Hmpf. No grandstanding for me. No applause. Just waiting on a bench for a signature. Waiting. And waiting and waiting and waiting. And waiting. For hours, literally, for the lawyers to stop talking so I could get in there and get my signed order.

Finally, I went into the courtroom to wait, thinking that maybe my presence would speed things along. So I sat inside and waited. And waited and waited and waited oh my god with the waiting. The bailiff presented the judge, who looked like he was about 178 years old, with my order and he shrugged it off. He announced he didn't have time to read it as he had plans to go out of town. Out of town! Without signing my order? Nuh-uh.

The bailiff brought the order over to me. "He can't sign it tonight. Sorry. Come back Monday."

"Monday? I can't wait till Monday," I replied. "We requested this be expedited. It really needs to be signed today."

"Sorry."

"Listen, I understand the Judge has to go now, but, please, if there is any way he can sign this tonight, I'd really appreciate it. You see, our client-"

"Sorry. The Judge is leaving. You'll have to come back Monday."

"Please. Please. Can you please just ask him if he can just take a few minutes to look it over?" I begged.

"I'm sorry, ma'am." He wouldn't budge.

"But we need to get this signed right away. Our client is trying to -"

"I'm sorry, ma'am. The judge is a busy man, he doesn't have time to read your order.
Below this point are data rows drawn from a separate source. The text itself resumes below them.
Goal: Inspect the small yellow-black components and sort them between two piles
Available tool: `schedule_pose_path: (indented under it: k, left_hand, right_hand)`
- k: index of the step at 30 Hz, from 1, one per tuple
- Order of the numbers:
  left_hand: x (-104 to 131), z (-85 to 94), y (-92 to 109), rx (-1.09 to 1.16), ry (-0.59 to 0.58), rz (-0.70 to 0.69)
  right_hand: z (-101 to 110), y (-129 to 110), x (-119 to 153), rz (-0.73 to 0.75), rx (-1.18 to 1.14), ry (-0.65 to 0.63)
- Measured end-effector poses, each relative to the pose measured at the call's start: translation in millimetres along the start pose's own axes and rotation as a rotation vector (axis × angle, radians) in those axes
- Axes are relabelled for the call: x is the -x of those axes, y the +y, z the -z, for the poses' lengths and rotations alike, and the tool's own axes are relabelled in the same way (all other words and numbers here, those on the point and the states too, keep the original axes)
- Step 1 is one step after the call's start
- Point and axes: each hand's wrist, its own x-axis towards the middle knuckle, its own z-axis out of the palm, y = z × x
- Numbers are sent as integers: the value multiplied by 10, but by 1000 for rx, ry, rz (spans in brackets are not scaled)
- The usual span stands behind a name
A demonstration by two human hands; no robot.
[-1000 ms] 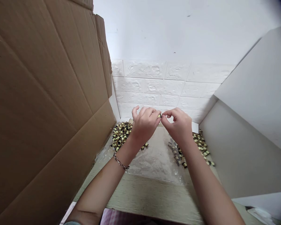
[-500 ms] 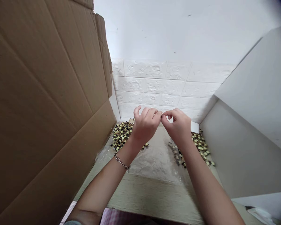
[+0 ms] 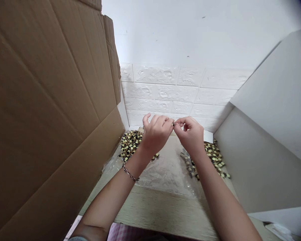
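Between the fingertips of both hands is one small yellow-and-black part [image 3: 173, 124], mostly covered by the fingers; it looks like a small coil or transformer. My left hand [image 3: 157, 132] is closed in a pinch on its left side, little finger raised. From the right, my right hand [image 3: 192, 134] pinches its other end with thumb and forefinger. A heap of similar parts [image 3: 130, 144] lies behind my left wrist, and a second heap [image 3: 215, 159] lies beyond my right forearm. Clear plastic sheeting [image 3: 165, 174] covers the tabletop below the hands.
A tall cardboard panel [image 3: 45, 100] walls off the left side. On the right stands a grey-white panel [image 3: 266, 160]. The white brick-patterned wall [image 3: 165, 90] closes the back. The wooden table's front edge [image 3: 165, 214] is close to me. A white object [image 3: 281, 231] lies at the lower right.
The fingertips have shifted slightly, and more of the small part now shows between them. Both hands stay in nearly the same place; the heaps look the same.
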Motion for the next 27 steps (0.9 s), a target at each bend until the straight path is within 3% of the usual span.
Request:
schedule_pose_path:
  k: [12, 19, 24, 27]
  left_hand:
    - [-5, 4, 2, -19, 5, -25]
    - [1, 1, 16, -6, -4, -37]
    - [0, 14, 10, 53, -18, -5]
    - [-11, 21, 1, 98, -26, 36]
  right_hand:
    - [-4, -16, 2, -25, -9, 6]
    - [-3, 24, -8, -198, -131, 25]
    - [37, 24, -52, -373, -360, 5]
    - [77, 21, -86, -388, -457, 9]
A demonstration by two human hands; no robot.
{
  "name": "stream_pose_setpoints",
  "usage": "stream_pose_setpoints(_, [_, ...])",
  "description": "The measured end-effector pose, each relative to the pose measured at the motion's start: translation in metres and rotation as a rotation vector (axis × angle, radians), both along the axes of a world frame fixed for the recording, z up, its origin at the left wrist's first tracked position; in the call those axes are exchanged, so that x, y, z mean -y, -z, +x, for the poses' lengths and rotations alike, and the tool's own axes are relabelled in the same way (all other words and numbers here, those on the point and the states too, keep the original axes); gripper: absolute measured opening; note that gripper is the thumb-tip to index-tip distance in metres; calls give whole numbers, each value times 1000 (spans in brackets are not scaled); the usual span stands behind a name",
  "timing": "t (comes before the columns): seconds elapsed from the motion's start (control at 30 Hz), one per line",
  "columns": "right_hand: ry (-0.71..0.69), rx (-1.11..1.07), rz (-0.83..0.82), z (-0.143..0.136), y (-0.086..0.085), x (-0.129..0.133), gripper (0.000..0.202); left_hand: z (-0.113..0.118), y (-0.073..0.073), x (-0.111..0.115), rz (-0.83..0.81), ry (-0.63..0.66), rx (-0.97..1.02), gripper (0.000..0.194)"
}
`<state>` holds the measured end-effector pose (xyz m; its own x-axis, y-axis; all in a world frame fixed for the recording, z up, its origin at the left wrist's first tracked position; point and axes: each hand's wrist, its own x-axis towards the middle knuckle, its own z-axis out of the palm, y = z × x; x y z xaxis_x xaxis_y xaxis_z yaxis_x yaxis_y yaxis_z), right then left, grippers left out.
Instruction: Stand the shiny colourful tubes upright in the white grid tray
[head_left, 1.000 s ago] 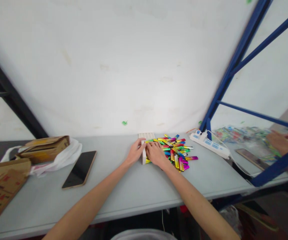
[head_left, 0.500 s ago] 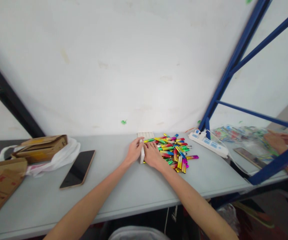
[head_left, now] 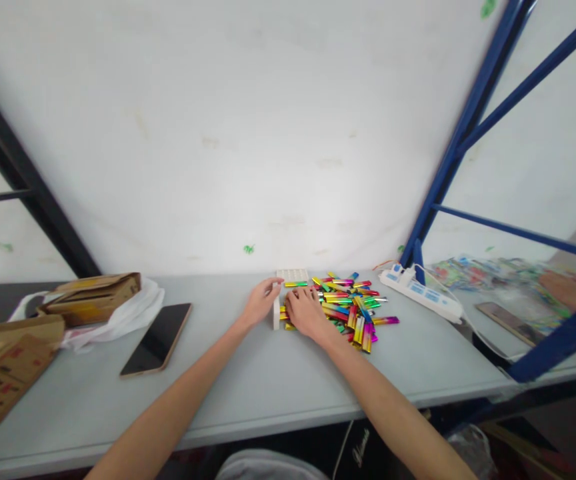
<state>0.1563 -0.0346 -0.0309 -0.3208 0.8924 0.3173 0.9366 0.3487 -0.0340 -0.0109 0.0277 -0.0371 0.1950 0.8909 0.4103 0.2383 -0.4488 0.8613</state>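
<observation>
The left hand (head_left: 262, 303) has shifted farther left over the table (head_left: 248, 387), and the upright white piece (head_left: 276, 311) beside it has gone the same way, widening its gap from the right hand (head_left: 307, 312). In that gap, more yellow ends of the shiny sticks (head_left: 359, 330) now show. Below the table's front edge, white lettering (head_left: 361, 448) has become clearer.
</observation>
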Motion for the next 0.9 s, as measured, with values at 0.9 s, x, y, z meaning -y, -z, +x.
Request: stream_pose_setpoints(0.9, [137, -176, 63, 41, -19, -20, 31, -63, -5, -65, 165, -488, -508, 22])
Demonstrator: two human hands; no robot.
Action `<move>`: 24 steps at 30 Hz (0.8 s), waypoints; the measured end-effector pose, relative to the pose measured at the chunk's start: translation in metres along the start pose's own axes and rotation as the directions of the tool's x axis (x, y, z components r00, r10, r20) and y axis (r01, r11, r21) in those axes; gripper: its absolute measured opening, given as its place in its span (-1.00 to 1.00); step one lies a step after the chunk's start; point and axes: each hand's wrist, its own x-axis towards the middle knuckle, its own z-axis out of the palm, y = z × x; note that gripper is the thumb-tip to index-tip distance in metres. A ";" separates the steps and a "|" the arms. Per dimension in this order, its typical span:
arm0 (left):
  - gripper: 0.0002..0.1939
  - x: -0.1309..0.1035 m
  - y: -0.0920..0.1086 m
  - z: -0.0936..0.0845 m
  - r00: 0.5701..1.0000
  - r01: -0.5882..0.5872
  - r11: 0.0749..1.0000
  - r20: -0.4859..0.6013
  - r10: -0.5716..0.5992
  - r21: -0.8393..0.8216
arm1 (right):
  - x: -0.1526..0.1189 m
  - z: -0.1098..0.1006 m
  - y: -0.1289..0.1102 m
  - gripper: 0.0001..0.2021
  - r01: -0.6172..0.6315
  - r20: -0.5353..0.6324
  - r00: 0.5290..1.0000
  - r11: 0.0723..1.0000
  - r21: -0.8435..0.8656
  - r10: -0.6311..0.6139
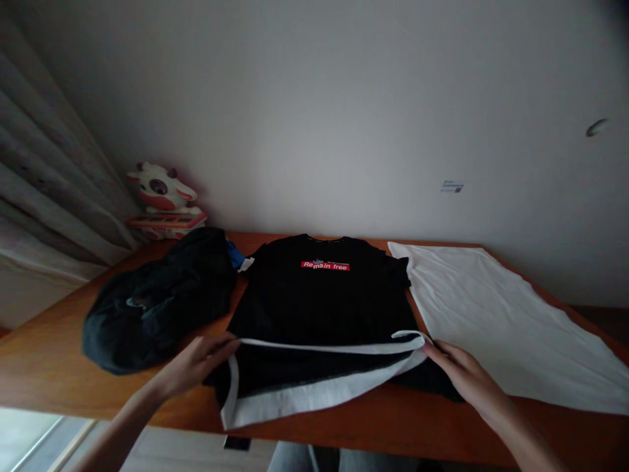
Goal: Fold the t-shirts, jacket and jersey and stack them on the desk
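Note:
A black T-shirt with a red "Remain free" print lies spread on the table, its neck toward the wall. Over its lower end, a black cloth with a white band along its edges is stretched between my hands. I cannot tell whether this cloth is part of the T-shirt. My left hand pinches its left corner, and my right hand grips the right end, where the white band curls over. Between the hands the upper white edge runs nearly straight, while the lower one sags toward the table's front edge.
A dark bundled garment sits left of the T-shirt, with a blue piece beside it. White cloth covers the right side of the wooden table. A cow figure stands at the back left by a curtain.

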 end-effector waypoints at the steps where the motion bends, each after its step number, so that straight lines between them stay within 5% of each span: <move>1: -0.42 0.008 -0.002 0.000 0.993 0.067 0.996 -0.090 -0.073 -0.065 | 0.003 0.000 0.003 -0.39 0.005 -0.017 1.000 0.999 -0.049 -0.006; 3: -0.26 0.016 -0.008 0.000 0.968 0.127 0.971 -0.187 -0.166 -0.201 | 0.005 -0.002 0.010 -0.41 0.007 -0.032 0.999 0.993 -0.116 -0.011; 5: -0.20 0.011 -0.016 0.001 0.984 0.067 0.968 -0.146 -0.104 -0.240 | 0.002 -0.003 0.018 -0.44 0.028 -0.024 0.999 0.989 -0.147 -0.031; 9: 0.13 -0.016 -0.026 0.007 0.990 -0.138 0.989 0.026 0.137 0.053 | -0.013 -0.006 0.035 -0.25 0.075 0.014 0.997 0.965 -0.252 -0.074; 14: -0.55 -0.017 -0.020 0.009 0.992 -0.081 0.988 -0.081 0.092 0.130 | -0.017 -0.013 0.036 -0.41 0.037 -0.049 0.997 0.961 -0.274 -0.052; 19: -0.45 -0.013 -0.018 -0.008 0.976 0.021 0.999 -0.215 -0.028 -0.035 | -0.023 -0.025 0.014 -0.50 0.063 -0.052 0.996 0.966 -0.252 -0.078; 24: -0.48 -0.017 -0.029 -0.010 0.989 0.085 0.996 -0.120 -0.082 0.025 | -0.035 -0.031 0.011 -0.55 0.055 0.148 0.989 0.940 -0.335 -0.005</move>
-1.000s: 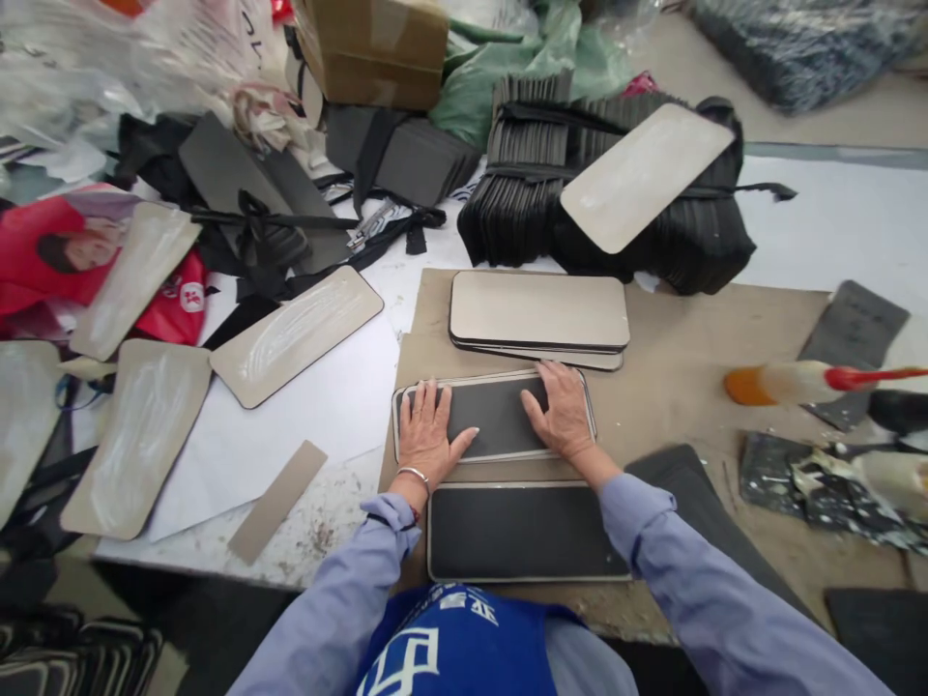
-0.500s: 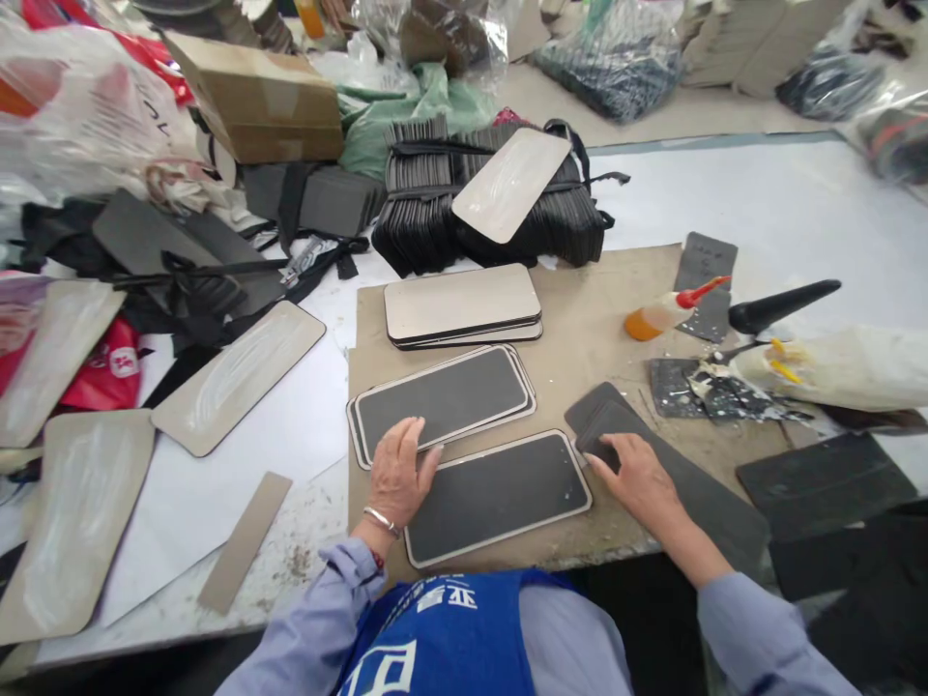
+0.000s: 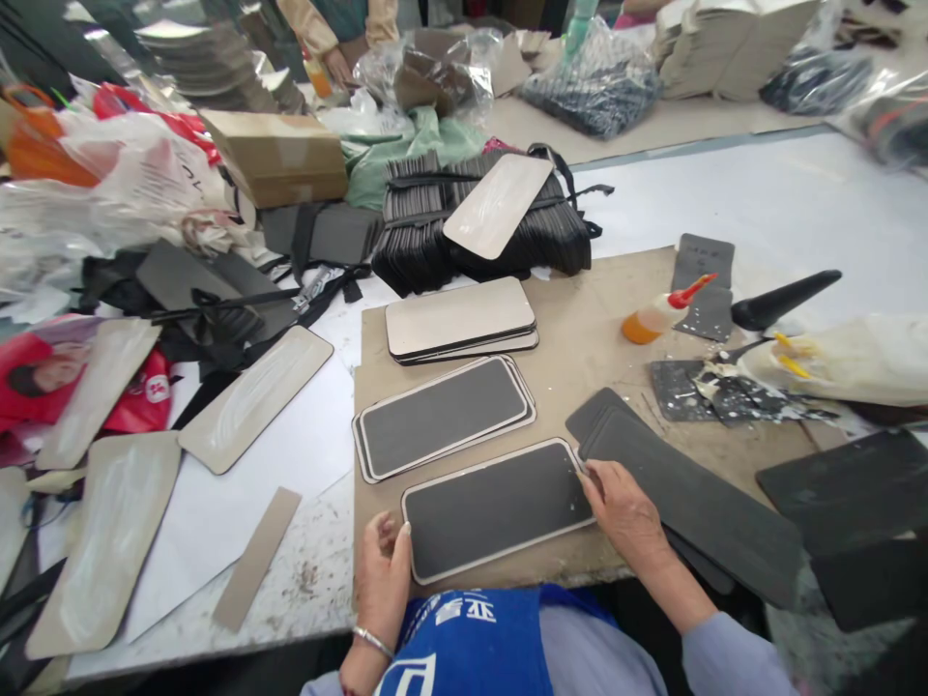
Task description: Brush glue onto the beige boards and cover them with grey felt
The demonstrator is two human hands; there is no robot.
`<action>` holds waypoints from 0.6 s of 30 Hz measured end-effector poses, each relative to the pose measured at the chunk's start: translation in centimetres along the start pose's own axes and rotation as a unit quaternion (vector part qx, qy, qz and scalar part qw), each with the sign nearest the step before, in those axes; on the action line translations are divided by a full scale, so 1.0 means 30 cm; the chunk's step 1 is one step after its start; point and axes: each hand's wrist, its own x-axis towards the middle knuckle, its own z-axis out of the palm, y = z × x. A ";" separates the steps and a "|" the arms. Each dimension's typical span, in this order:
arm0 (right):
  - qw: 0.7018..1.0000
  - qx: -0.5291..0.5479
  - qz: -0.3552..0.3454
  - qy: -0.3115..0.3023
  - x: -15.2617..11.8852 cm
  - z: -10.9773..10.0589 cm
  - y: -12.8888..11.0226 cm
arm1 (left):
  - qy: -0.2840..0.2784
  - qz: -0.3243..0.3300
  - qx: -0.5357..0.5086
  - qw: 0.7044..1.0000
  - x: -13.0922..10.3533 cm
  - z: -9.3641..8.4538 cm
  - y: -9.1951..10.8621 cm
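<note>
A dark panel with a pale border (image 3: 497, 510) lies on the brown board near the table's front edge. My left hand (image 3: 384, 570) touches its left end, thumb against the edge and fingers curled. At its right end, my right hand (image 3: 624, 507) has thumb and fingertips pinching the border. Behind it sits a small stack of similar dark panels with pale borders (image 3: 444, 416), and farther back a stack of beige-topped panels (image 3: 456, 317). Plain dark strips (image 3: 688, 493) fan out beside and under my right hand.
An orange glue bottle (image 3: 661, 311), a black-handled tool (image 3: 787, 302) and a glue-spattered dark piece (image 3: 678, 391) are at the right. Beige coated panels (image 3: 253, 398) lie left. A strapped black bundle (image 3: 413, 237) stands behind. Another person's hand shows at the back.
My left hand has moved from the bordered stack down to the front panel's left end. My right hand has shifted from the dark strips onto that panel's right end. The view has shifted slightly.
</note>
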 end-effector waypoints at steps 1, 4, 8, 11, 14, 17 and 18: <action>1.000 0.018 -0.011 0.002 0.024 0.009 -0.013 | 0.000 -0.018 -0.016 1.000 0.005 0.004 0.006; 0.997 0.065 -0.037 0.022 0.142 0.030 -0.047 | 0.014 -0.032 -0.035 0.999 0.021 0.005 0.037; 0.995 0.079 -0.050 0.043 0.379 0.050 -0.059 | 0.023 -0.032 -0.080 0.996 0.044 -0.014 0.093; 0.995 0.061 -0.051 0.061 0.563 0.080 -0.060 | 0.060 -0.005 -0.107 0.992 0.086 -0.027 0.135; 0.995 0.023 -0.045 0.089 0.721 0.114 -0.068 | 0.098 0.043 -0.120 0.987 0.167 -0.037 0.177; 0.995 0.015 -0.020 0.101 0.856 0.120 -0.083 | 0.126 0.080 -0.126 0.981 0.258 -0.047 0.220; 0.994 0.034 -0.010 0.100 0.899 0.113 -0.092 | 0.133 0.087 -0.128 0.979 0.283 -0.050 0.233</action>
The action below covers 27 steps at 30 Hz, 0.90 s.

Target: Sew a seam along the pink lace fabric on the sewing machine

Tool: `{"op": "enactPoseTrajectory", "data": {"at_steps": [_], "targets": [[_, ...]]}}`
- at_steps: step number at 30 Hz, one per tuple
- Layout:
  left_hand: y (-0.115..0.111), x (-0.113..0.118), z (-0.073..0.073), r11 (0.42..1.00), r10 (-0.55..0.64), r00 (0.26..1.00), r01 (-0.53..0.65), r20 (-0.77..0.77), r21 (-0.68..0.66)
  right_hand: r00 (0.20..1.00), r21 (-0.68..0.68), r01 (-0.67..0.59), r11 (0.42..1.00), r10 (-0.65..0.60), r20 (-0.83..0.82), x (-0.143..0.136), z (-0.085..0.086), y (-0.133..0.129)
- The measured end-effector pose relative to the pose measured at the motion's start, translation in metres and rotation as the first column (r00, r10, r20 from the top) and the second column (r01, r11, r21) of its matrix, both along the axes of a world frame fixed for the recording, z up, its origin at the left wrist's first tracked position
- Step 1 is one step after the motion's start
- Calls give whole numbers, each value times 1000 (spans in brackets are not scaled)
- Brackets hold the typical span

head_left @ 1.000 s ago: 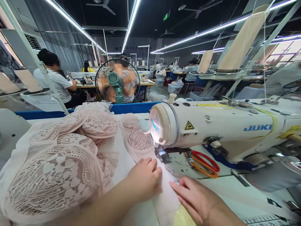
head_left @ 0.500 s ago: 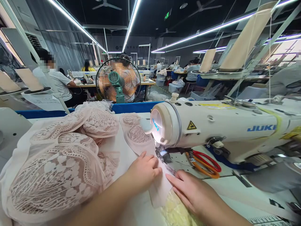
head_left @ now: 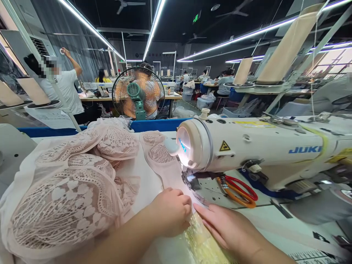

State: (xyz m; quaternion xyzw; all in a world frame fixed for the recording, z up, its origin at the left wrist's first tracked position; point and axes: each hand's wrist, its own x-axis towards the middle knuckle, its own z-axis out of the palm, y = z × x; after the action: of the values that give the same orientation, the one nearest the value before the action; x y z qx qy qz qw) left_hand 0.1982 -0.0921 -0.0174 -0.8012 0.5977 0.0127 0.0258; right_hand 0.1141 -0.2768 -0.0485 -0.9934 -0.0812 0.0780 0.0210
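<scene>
A pale pink bra (head_left: 161,153) with lace cups lies partly under the presser foot (head_left: 187,179) of a white sewing machine (head_left: 228,143). Its plain band runs toward me. My left hand (head_left: 173,211) is closed, fingers curled on the near end of that band, left of the needle area. My right hand (head_left: 229,227) lies to the right, fingers stretched out, index fingertip against the fabric edge by a metal tape guide (head_left: 200,198). It grips nothing that I can see. Below both hands is a yellowish piece in clear plastic (head_left: 205,242).
Lace bras (head_left: 66,201) are heaped at the left. Orange-and-red-handled scissors (head_left: 239,190) lie beside the machine bed. Thread cones (head_left: 291,47) stand at upper right. A large fan (head_left: 137,93) is beyond the table, and a co-worker (head_left: 62,84) sits at the far left with one arm raised.
My left hand has gone from flat to curled and moved slightly toward me. The fabric's near end has drawn up under it, baring more yellowish plastic. The co-worker's arm has risen.
</scene>
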Motion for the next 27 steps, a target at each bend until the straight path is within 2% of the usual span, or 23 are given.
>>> {"op": "enactPoseTrajectory", "data": {"at_steps": [5,12,20,24,27], "targets": [[4,8,-7,995,-43,994,51,101,-81,992,-8,48,999,-49,-119,8,19,10],[7,18,-14,995,-30,993,42,118,-95,985,-109,84,991,-99,-144,20,27,21],[6,24,-9,996,51,994,-44,95,-75,989,-124,100,987,-113,-100,31,25,30],[5,25,-6,996,88,993,-86,82,-31,987,-161,128,979,-141,-74,34,20,32],[5,29,-9,994,101,992,-98,80,-51,989,-178,134,975,-143,-40,29,12,31]]}}
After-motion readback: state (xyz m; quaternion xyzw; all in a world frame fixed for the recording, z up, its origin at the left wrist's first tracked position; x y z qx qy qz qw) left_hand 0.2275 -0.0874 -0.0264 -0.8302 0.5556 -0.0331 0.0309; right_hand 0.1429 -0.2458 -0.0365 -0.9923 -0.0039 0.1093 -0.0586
I told you to come back Monday. Now, I'm going to have to ask you to leave the courtroom. Now."

It's not like I got escorted out by my elbows, but there it is. I got thrown out of court.

I'd like to say I left there with a signed order, but I didn't. That stuff only happens on television. We didn't have to wait until Monday, though. I went the next day with some backup (0ne of my bosses) and we got the order signed by another judge. It took a couple of hours and there was some hoop-jumping, but we ultimately got what we needed.

And I got to flirt with the Ex Parte clerk. But that's another story for another day.

Thursday, August 6, 2009

In which I write a post that would be great if you could fry it up and dip it in ranch dressing before stuffing it down your gullet

I had a plan to come home this evening and start writing the story of when I got thrown out of court, but note the time, please.  I just got home from work about an hour ago.  

I'm really liking my new position in the litigation department.  I feel like it is a little more intellectually stimulating than what I was doing before, so I'm enjoying it so far.  Of course, I haven't gotten yelled at yet, so we'll see. 

In the meantime, it's a lot of work and it's really cutting in to my sitting around time, so tonight's post will have to be in note form:

  • I had a greek salad for dinner at work tonight.  My breath smells like onions.
  • I traded out my regular deodorant for the aluminum-free kind, but I think I forgot to put it on today.  I kept smelling food all morning, and then around noon I realized that it was my armpits.  They smell like onions.
I have to go to bed now and dream of, you guessed it: onions.